Real-Time Presence Platform System Design
This article explores the software architecture of real-time user online status indicators. The heartbeat signal checks the client's status in real time.
Join the DZone community and get the full member experience.Join For Free
The system design of the Presence Platform depends on the design of the Real-Time Platform. I highly recommend reading the related article to improve your system design skills.
What Is the Real-Time Presence Platform?
The presence status is a key feature to make the real-time platform engaging and interactive for the users (clients). In layman’s terms, the presence status shows whether a particular client is currently online or offline. The presence status is popular on real-time messaging applications and social networking platforms such as LinkedIn, Facebook, and Slack . The presence status represents the availability of the client for communication on a chat application or a social network.
Figure 1: Online presence status; Offline presence status
Usually, a green colored circle is shown adjacent to the profile image of the client to indicate the client’s presence status as online. The presence status can also show the last active timestamp of the client , . The presence status feature offers enormous value on multiple platforms by supporting the following use cases :
- Enabling accurate virtual waiting rooms for efficient staffing and scheduling in telemedicine
- Logging and viewing real-time activity in a logistics application
- Identify the online users in a chat application or a multi-player game
- Enable monitoring of the Internet of Things (IoT) devices
The following terminology might be helpful for you:
- Node: a server that provides functionality to other services
- Data replication: a technique of storing multiple copies of the same data on different nodes to improve the availability and durability of the system
- High availability: the ability of a service to remain reachable and not lose data even when a failure occurs
- Connections: list of friends or contacts of a particular client
How Does the Real-Time Presence Platform Work?
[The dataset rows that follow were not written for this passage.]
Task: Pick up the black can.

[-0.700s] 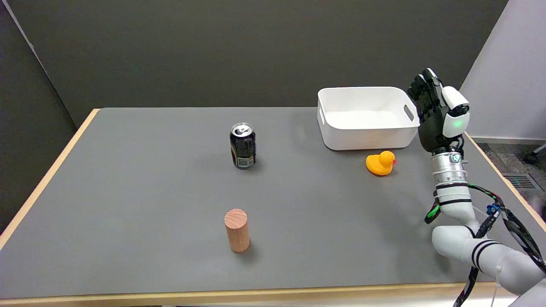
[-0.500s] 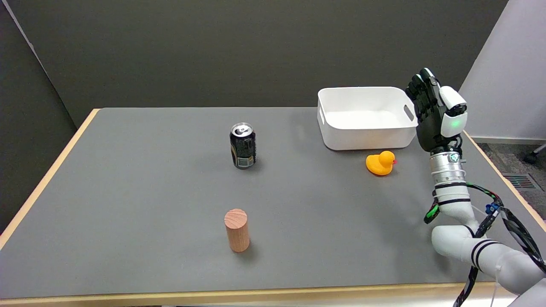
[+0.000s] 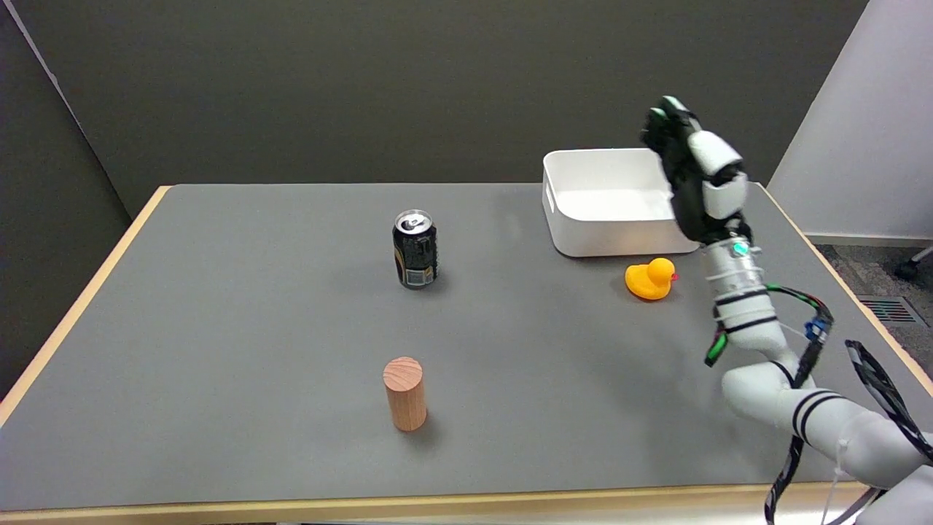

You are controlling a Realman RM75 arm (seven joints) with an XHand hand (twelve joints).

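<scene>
The black can (image 3: 415, 249) stands upright near the middle of the grey table (image 3: 219, 328), its silver top showing an opened tab. My right hand (image 3: 694, 177) is raised in the air far to the can's right, in front of the white bin's right end. Its fingers point upward and hold nothing. A wide stretch of table lies between the hand and the can.
A white bin (image 3: 616, 200) sits at the back right. A yellow rubber duck (image 3: 650, 279) lies just in front of it, below my hand. A wooden cylinder (image 3: 404, 393) stands upright near the front, straight below the can in the picture.
My right hand and forearm have swung left and slightly up, now overlapping the bin's right end. The can, duck and cylinder have not moved.
</scene>
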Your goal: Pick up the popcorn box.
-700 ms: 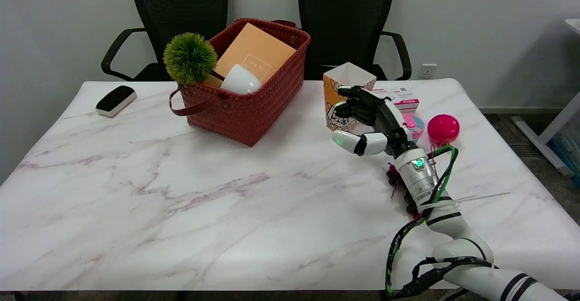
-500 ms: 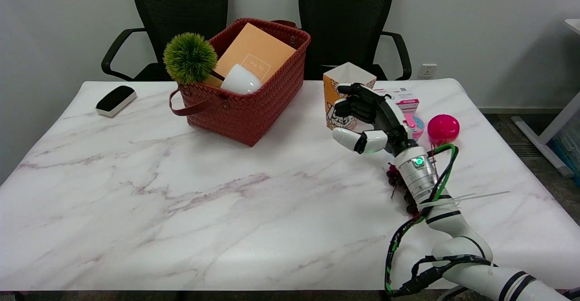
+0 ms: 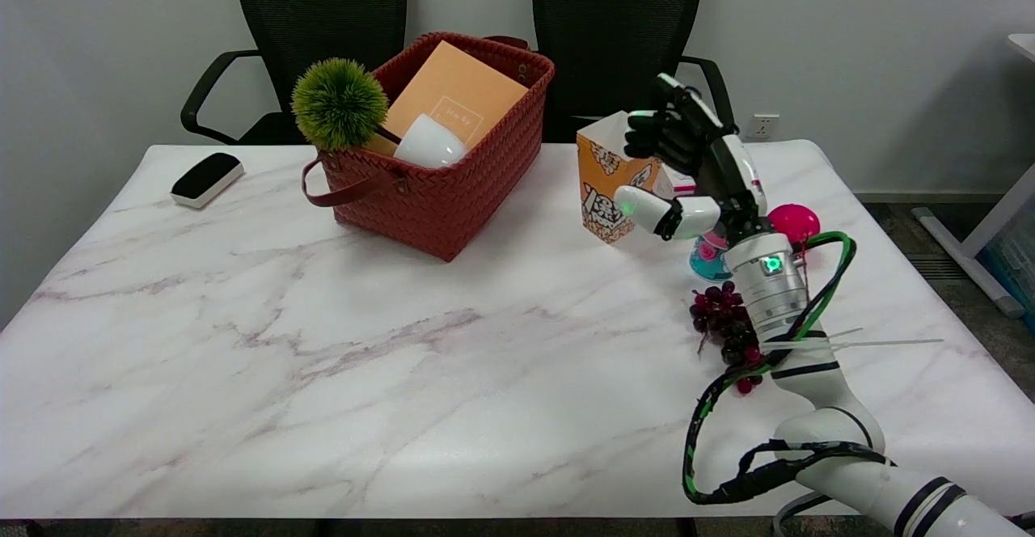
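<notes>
Grasp made, lift apparently begun; popcorn box near the far edge of the surface, toward its right far corner, tilted with its open top leaning toward the right hand; lower corner close to the surface, contact or a thin gap beneath it impossible to tell from this view.

Right hand closed around the box from its right side: dark fingers curled over the upper rim on the far side, white thumb pressing the near orange face lower down; nothing else in the hand.

Done, judging from how things lie: reach, wrap of the fingers, firm hold on the box. Left: raising the box plainly clear of the surface and steadying it upright; task not yet complete by the look of it, since the base sits so low.

Around it: red woven basket to the left of the box, well apart, carrying an orange book, a white cup and a green pompom plant; bunch of dark grapes near the right edge, just beside the forearm; pink ball and a teal-and-pink cup partly hidden behind the wrist; black-and-white eraser-like block by the far left corner.

Likely risk: thin card walls crushing under the squeeze, or the tilted box slipping out during the rise; nearby cup and ball close enough for a knock from the wrist.
</notes>
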Action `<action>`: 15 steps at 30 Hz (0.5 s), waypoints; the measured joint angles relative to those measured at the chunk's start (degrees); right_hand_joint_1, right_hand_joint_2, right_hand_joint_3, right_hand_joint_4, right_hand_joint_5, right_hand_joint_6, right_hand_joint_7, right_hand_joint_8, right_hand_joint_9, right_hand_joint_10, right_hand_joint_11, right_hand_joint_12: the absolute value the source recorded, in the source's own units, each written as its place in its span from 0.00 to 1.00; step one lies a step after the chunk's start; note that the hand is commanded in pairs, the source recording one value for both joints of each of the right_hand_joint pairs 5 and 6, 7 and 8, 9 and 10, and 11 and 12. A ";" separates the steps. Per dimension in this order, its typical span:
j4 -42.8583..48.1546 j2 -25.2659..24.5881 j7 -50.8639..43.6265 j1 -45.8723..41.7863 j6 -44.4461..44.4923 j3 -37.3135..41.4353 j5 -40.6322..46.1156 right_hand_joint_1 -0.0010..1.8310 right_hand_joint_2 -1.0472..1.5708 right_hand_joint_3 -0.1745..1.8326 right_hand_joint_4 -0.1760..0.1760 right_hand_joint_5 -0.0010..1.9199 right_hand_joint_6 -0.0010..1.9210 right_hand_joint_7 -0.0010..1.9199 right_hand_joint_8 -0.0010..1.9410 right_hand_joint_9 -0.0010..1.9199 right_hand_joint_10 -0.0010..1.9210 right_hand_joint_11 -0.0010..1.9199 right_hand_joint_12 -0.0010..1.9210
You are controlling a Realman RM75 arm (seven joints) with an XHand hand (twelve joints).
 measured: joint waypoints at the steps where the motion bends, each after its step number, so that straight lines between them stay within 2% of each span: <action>1: 0.37 -0.03 -1.01 -0.05 0.13 0.01 0.33 0.60 0.39 0.56 0.50 0.11 0.11 0.30 0.29 0.31 0.31 0.33 0.33; 13: 5.37 -0.67 -22.75 1.17 2.07 -2.41 11.62 0.58 0.31 0.42 0.50 0.05 0.05 0.25 0.25 0.26 0.26 0.27 0.27; 15: 5.13 -0.77 -25.31 2.09 2.27 -3.06 13.33 0.57 0.28 0.39 0.50 0.04 0.04 0.24 0.24 0.23 0.23 0.24 0.24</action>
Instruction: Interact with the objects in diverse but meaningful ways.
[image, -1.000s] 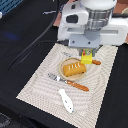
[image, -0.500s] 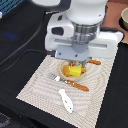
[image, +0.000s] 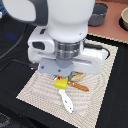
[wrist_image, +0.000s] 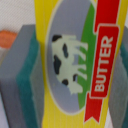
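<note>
A dark counter (image: 15, 65) carries a pale woven mat (image: 100, 85) with fine stripes. At the far edge, toward the exterior view's right, stand a grey pot (image: 98, 15) and a tan plate (image: 124, 19); a black cable (image: 12, 64) runs over the counter on the exterior view's left.

The white arm fills the middle of the exterior view, and its gripper (image: 61, 82) hangs low over the mat. Between its fingers sits the small yellow packet (wrist_image: 75, 60) — the wrist view shows it very close, with a black-and-white cow on a green and grey oval and a red ribbon that reads "BUTTER". The teal pads (wrist_image: 27, 75) press on both sides of it, so the gripper is clamped on the packet. Whether the packet touches the mat, I cannot tell.

Just beside the gripper lies the orange-handled cutlery (image: 78, 86), and nearer to the camera the white elongated piece (image: 66, 100) — both flat on the mat.
</note>
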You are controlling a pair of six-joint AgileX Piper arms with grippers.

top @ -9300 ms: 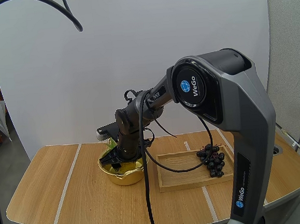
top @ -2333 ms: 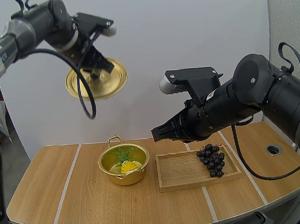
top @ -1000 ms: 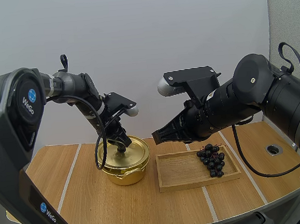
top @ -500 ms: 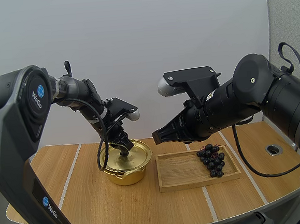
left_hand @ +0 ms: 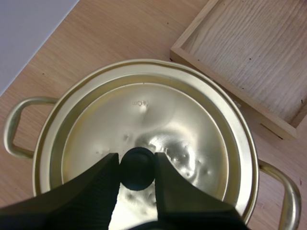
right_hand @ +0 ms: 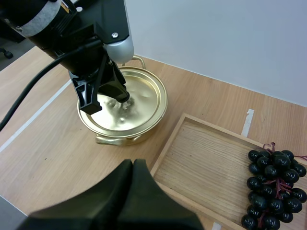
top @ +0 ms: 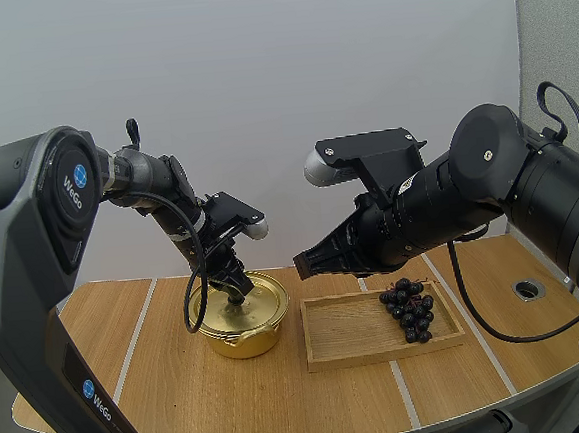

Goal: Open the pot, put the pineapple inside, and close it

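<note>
Since two seconds ago the left arm has brought the lid (top: 242, 302) down from high over the table (top: 174, 406) onto the pot (top: 241, 339). Half a second ago it still sat a little off toward the tray; it now lies centred inside the pot's rim. The pineapple, seen in the open pot earlier, is covered by the lid. The right arm has not moved in that time.

The left gripper (top: 237, 292) reaches down onto the lid from the left. In the left wrist view its two fingers (left_hand: 103, 175) pinch the black knob (left_hand: 137, 167) at the lid's middle, one on each side, both touching it. The pot's two loop handles (left_hand: 13, 125) stick out past the lid on opposite sides.

The right gripper (top: 301, 264) hangs in the air above the gap between pot and tray (top: 341, 330), touching nothing. Its fingers lie together as one dark wedge in the right wrist view, with nothing between them.

The tray stands just beside the pot on its right. The grapes (top: 409, 309) lie at the tray's far right end, well apart from both grippers.
</note>
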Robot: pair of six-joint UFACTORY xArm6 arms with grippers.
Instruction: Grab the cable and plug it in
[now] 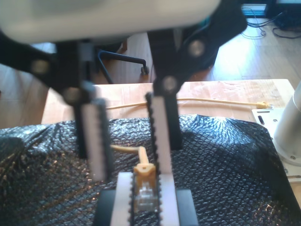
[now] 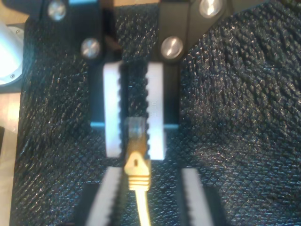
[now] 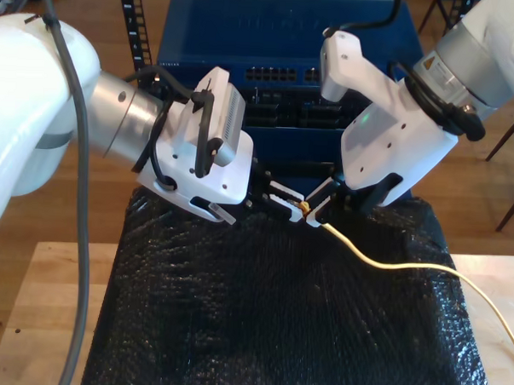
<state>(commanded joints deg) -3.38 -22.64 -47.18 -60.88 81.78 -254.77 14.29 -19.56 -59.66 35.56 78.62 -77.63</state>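
My first claw (image 1: 130, 170) agape, my second claw (image 2: 135, 149) tight.

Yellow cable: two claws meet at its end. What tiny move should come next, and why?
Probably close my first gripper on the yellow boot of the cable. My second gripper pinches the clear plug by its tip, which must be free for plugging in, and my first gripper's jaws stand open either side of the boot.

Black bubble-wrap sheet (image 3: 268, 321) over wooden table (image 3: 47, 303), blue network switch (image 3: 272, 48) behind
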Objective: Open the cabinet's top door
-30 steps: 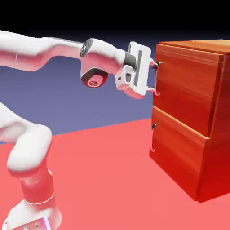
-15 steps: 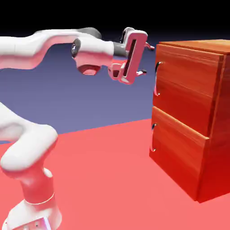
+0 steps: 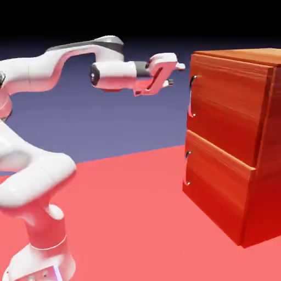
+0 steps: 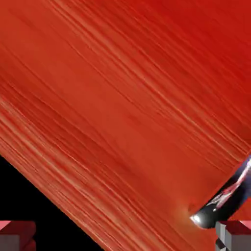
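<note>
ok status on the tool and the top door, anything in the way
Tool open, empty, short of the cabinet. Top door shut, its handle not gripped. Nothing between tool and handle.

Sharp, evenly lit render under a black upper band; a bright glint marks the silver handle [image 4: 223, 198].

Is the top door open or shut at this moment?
Shut: the top door sits flush with the cabinet front, and the tool is clear of its handle.

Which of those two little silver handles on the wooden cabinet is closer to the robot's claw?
The upper curved silver handle, on the top door. The white tool hovers level with it; the lower handle sits far below.
</note>
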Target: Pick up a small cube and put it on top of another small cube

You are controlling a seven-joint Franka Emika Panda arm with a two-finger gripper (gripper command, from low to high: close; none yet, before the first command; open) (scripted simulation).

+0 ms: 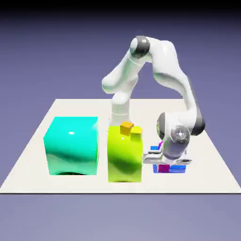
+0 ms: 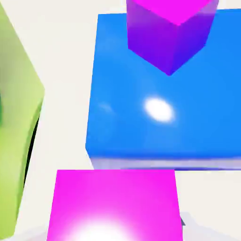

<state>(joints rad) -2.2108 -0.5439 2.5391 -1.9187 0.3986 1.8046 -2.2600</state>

The real-time presence platform leverages the heartbeat signal to check the status of the client in real-time. The presence status is broadcast to the clients using the persistent server-sent events (SSE) connections on the real-time platform.
Questions to Ask the Interviewer
- What are the primary use cases of the system?
- Are the clients distributed across the globe?
- What is the total count of clients on the platform?
- What is the average amount of concurrent online clients?
- How many times does the presence status of a client change on average during the day?
- What is the anticipated read: write ratio of a presence status change?
- Should the client be able to see the list of all online connections?
- Clients can view the presence status of their friends (connections) in real-time
- 700 million
- 100 million
- 10: 1
- Yes, the connections should be grouped into lists, and the online connections should be displayed at the top of the list.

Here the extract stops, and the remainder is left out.